Das Besichtigungsrecht des Vermieters

01.07.2016, Autor: Herr Anton Bernhard Hilbert / Lesedauer ca. 2 Min. (298 mal gelesen)
Hat der Vermieter Anlass zur Annahme, die Mietwohnung könne Schaden nehmen, darf er sie besichtigen. Ob ein solches Besichtigungsrecht auch ohne Anlass besteht, ist umstritten. Das Amtsgericht München hat sich zu beiden Fragen in seinem Urteil vom 10. Dezember 2015 (461 C 19626) geäußert.

1. Problem Besichtigungsrecht der Mietwohnung

Hat der Vermieter Anlass zur Annahme, die Mietwohnung könne Schaden nehmen, darf er sie besichtigen. Ob ein solches Besichtigungsrecht auch ohne Anlass besteht, ist umstritten. Das Amtsgericht München hat sich zu beiden Fragen in seinem Urteil vom 10. Dezember 2015 (461 C 19626) geäußert.

 

2. Besichtigungsrecht bei Gestank

Aus der vermieteten Eigentumswohnung dringen unangenehme muffige Gerüche. Die Vermieterin hat Sorge, dass Schimmel, Fäulnis oder gar eine Verwesung die Ursache des Gestanks sein könnten. Die Mieterin lehnt die gewünschte Besichtigung ab. Sie hält die Beschwerden für unbegründet.

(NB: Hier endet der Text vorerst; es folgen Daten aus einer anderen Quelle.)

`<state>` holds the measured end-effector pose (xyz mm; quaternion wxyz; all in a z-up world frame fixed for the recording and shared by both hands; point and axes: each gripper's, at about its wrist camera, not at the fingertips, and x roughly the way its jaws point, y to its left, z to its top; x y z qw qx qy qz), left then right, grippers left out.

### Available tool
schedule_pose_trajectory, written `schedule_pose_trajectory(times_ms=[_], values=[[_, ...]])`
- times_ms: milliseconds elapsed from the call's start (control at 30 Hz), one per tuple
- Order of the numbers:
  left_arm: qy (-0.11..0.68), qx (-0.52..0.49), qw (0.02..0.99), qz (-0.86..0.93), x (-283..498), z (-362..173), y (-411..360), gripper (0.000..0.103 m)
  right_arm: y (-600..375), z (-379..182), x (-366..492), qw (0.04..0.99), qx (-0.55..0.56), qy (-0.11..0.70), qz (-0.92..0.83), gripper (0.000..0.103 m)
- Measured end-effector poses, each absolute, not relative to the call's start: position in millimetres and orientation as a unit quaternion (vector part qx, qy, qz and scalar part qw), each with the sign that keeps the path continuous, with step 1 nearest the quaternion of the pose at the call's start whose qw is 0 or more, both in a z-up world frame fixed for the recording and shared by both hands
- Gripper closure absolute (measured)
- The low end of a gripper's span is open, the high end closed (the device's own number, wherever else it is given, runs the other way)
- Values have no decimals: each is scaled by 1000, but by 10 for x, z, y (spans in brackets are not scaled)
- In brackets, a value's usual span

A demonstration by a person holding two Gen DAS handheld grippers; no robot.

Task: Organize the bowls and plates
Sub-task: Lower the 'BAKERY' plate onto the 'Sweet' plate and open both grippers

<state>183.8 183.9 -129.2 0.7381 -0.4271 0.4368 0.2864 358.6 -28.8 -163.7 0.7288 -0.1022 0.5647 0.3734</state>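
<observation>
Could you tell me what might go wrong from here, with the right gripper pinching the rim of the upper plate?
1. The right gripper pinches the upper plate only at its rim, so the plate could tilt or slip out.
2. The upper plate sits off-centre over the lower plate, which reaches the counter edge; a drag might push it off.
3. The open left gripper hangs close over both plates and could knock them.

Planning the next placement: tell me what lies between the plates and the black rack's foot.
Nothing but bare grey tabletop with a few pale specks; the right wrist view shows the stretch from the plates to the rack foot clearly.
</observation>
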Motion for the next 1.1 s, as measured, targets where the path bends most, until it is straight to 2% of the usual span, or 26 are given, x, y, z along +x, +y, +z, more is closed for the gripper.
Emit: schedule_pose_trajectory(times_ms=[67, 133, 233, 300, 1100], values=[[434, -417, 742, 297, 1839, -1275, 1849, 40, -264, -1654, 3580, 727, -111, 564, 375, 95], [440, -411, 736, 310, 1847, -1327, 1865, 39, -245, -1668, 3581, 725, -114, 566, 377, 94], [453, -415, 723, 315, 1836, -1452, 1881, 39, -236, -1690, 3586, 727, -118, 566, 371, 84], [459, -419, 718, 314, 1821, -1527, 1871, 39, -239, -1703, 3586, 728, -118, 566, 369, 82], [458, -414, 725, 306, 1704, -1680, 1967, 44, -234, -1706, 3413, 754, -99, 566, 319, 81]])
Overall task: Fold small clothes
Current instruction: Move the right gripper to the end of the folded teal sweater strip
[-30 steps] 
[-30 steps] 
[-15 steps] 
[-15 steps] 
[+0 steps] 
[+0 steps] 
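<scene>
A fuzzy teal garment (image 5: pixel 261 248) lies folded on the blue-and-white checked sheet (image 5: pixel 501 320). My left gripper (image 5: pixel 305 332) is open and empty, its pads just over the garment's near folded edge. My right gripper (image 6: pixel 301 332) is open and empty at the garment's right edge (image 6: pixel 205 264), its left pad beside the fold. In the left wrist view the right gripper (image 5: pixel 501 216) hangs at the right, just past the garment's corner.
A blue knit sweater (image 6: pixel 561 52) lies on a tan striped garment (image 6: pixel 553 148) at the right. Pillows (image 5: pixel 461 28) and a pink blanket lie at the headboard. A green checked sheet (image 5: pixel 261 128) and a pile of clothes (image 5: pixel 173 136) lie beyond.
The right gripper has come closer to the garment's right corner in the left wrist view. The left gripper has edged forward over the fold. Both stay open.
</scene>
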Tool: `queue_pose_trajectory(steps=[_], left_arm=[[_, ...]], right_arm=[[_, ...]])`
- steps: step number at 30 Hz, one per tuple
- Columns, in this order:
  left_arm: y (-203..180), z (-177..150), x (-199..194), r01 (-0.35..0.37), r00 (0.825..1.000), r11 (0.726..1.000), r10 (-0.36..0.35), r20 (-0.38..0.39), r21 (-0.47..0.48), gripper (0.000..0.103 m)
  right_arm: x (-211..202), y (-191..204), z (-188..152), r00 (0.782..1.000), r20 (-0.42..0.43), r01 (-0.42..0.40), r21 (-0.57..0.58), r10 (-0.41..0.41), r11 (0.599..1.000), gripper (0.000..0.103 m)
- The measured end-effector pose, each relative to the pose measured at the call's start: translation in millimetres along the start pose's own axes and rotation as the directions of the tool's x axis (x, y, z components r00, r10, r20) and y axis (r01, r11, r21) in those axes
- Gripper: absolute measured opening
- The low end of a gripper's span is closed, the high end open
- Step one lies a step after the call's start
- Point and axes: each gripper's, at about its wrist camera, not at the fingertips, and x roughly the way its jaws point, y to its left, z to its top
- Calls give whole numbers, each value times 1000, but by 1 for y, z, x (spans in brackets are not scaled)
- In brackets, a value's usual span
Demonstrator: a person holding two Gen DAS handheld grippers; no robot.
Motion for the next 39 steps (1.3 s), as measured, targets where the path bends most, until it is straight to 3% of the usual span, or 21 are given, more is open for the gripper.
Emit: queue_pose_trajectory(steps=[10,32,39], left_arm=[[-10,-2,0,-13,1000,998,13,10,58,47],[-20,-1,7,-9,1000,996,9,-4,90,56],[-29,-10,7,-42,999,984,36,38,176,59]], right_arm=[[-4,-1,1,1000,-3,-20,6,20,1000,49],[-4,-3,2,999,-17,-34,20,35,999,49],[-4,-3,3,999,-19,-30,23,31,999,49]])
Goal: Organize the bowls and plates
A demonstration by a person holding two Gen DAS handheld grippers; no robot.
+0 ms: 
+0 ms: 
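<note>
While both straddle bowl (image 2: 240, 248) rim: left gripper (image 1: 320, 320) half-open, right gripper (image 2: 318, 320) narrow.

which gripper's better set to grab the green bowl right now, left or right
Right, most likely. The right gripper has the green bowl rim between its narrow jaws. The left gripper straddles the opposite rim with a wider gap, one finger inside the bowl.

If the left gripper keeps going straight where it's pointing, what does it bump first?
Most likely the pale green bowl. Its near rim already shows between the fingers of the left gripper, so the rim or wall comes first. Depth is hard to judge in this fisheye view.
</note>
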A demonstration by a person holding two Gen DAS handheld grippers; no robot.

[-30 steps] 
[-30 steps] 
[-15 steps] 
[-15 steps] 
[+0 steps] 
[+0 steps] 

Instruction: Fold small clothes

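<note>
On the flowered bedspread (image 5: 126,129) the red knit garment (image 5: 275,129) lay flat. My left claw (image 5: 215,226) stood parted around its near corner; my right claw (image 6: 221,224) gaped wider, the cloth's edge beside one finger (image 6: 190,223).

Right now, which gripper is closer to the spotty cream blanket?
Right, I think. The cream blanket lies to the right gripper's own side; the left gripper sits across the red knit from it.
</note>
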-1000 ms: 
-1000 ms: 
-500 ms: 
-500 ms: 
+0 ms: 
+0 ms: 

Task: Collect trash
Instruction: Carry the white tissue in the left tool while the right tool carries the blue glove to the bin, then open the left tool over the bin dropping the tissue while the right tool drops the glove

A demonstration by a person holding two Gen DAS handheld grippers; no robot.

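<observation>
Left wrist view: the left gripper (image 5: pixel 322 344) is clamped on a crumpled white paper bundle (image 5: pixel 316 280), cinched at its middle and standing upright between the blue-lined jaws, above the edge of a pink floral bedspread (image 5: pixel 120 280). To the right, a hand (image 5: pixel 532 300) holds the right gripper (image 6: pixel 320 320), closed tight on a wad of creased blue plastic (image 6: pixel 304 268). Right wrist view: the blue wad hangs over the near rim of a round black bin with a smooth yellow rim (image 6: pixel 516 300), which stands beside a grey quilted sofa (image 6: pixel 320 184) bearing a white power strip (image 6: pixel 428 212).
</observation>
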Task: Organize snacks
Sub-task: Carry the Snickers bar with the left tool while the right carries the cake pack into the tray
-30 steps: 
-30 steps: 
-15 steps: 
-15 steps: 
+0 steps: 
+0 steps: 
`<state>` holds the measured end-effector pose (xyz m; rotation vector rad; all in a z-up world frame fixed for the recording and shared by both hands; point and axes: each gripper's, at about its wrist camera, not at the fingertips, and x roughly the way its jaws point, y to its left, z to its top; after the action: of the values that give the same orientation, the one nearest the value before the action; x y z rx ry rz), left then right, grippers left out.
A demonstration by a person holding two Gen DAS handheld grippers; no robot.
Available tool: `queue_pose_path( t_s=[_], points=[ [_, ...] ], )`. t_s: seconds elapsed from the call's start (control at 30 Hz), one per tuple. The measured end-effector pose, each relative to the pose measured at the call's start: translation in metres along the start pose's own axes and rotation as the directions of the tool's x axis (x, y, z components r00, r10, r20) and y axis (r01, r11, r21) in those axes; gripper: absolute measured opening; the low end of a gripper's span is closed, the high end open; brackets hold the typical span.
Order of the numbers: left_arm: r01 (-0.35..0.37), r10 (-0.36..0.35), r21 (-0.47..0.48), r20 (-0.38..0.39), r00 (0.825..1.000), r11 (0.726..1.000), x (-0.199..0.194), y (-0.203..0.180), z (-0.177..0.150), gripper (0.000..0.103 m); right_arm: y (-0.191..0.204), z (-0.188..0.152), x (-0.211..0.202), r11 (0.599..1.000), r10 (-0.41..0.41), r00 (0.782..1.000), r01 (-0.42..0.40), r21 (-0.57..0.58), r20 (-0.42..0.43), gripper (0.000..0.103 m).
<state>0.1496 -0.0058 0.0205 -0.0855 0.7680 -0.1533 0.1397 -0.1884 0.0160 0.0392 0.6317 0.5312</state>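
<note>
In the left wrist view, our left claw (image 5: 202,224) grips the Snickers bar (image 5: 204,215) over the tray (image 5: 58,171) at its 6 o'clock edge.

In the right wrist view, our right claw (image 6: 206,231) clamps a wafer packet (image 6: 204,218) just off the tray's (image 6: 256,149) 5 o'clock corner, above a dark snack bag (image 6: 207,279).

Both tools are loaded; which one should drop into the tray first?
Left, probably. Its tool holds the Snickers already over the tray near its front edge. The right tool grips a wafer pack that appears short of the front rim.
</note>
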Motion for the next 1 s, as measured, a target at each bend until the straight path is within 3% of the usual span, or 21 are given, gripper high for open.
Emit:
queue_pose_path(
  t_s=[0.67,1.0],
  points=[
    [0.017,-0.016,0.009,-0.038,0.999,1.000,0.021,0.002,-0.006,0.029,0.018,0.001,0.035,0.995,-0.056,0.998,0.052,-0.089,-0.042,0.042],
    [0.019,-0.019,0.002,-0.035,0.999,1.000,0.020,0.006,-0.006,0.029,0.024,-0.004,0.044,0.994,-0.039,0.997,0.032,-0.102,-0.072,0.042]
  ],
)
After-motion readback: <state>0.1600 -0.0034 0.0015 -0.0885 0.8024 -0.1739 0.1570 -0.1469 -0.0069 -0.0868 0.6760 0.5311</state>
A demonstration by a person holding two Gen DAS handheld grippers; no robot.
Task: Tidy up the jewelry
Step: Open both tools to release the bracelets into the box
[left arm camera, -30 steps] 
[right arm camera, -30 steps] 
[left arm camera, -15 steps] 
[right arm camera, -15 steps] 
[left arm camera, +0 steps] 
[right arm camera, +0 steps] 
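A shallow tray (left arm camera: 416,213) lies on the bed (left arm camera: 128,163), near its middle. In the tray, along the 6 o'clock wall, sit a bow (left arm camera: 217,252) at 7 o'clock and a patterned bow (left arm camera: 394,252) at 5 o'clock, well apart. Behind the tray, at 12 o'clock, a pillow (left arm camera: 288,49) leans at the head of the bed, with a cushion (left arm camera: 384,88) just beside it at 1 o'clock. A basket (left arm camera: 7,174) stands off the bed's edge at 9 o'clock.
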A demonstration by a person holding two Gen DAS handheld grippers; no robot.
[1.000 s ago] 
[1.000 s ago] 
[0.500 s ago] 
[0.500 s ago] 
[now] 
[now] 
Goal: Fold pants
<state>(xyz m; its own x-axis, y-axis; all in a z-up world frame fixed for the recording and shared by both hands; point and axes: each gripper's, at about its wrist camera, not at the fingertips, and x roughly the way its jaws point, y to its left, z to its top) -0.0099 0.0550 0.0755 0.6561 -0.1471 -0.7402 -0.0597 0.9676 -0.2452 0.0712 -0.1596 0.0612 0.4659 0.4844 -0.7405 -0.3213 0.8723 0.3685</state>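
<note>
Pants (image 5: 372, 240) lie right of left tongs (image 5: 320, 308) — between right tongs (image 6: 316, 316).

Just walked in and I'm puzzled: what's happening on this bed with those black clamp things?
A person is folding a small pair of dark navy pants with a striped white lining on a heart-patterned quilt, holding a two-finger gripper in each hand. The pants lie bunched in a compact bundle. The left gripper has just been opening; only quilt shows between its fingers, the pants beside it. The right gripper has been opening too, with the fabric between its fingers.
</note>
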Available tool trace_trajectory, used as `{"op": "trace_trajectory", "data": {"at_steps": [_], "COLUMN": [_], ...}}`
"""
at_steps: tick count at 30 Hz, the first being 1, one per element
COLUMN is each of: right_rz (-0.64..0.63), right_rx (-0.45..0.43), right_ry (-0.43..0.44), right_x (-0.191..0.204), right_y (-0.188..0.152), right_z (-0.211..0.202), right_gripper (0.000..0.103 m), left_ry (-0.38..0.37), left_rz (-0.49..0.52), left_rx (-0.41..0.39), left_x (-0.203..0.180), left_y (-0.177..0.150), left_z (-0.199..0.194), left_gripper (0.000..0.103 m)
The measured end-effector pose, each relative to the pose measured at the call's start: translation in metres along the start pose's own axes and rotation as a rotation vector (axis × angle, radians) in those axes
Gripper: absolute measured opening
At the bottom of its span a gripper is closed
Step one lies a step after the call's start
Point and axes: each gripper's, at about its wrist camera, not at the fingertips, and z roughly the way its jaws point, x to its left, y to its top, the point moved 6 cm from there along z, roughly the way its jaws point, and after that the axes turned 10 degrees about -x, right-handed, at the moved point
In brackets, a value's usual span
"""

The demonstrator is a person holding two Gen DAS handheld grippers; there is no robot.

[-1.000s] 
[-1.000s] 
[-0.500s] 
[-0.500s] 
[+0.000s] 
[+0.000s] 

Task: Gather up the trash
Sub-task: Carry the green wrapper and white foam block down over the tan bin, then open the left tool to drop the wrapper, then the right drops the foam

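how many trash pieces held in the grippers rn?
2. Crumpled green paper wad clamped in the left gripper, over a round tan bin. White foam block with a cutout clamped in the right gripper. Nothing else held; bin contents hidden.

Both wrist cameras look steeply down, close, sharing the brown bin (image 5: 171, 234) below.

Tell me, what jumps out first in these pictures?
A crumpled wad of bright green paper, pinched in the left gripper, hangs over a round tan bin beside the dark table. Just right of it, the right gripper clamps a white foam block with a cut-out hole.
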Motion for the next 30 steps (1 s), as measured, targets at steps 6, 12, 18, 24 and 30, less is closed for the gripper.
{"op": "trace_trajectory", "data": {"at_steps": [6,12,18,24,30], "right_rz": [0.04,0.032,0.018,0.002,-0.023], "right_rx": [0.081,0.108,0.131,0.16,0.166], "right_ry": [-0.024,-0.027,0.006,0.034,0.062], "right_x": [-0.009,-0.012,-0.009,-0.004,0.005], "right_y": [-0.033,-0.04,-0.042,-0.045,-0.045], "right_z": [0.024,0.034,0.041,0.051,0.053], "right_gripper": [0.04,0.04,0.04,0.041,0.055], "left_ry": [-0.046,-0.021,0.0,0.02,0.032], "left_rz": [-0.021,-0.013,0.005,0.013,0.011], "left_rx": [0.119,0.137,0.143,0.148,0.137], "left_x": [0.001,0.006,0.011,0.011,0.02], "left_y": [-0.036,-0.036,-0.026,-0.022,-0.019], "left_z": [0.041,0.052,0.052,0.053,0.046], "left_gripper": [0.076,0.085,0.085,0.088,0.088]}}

Das Amtsgericht München spricht der Vermieterin im Rechtsstreit die Besichtigung der Wohnung zu: „Der Vermieter hat ein Besichtigungsrecht, wenn ernsthafte Anhaltspunkte dafür bestehen, dass ein drohender Schaden eintreten kann, zum Beispiel wenn wegen eines muffigen Geruchs der Verdacht auf Schimmelbildung vorliegt“, so das Amtsgericht München. Das Besichtigungsrecht entfällt auch dann nicht, wenn der Gestank nachlässt oder ganz aufhört. Hat der Geruch über mehr als zwei Wochen angehalten, so lässt eine solche Dauer eine nachhaltige negative Beeinträchtigung der Sachsubstanz befürchten.

 

3. Besichtigungsrecht ohne Anlass: Alle fünf Jahre

Zur umstrittenen Frage, ob der Vermieter zur Besichtigung der Wohnung auch dann berechtigt ist, wenn kein Anlass zu Befürchtungen besteht, hat das Gericht ebenfalls Stellung genommen.

Seit der letzten Wohnungsbesichtigung waren mehr als fünf Jahre vergangen. Nach Auffassung des Amtsgerichts darf ein Vermieter nicht auf Dauer davon abgehalten werden, den Zustand seines Eigentums zu überprüfen. Das wäre aber der Fall, wenn der Vermieter während der Dauer des Mietverhältnisses, die oft Jahrzehnte betrage, die Wohnung nicht besichtigen darf.

Nach einem Zeitraum von fünf Jahren müssen nach üblicher Vertragspraxis und Gewohnheit Schönheitsreparaturen in den Wohnräumen vorgenommen werden, um Substanzschäden vorzubeugen. Daher ist, so das Gericht, ein solcher Turnus für Besichtigungen des Vermieters angemessen. Der Vermieter muss die Besichtigung vorher anmelden und schonend vornehmen. Deshalb wird der Mieter auch nicht über Gebühr in seinem Lebensbereich beeinträchtigt.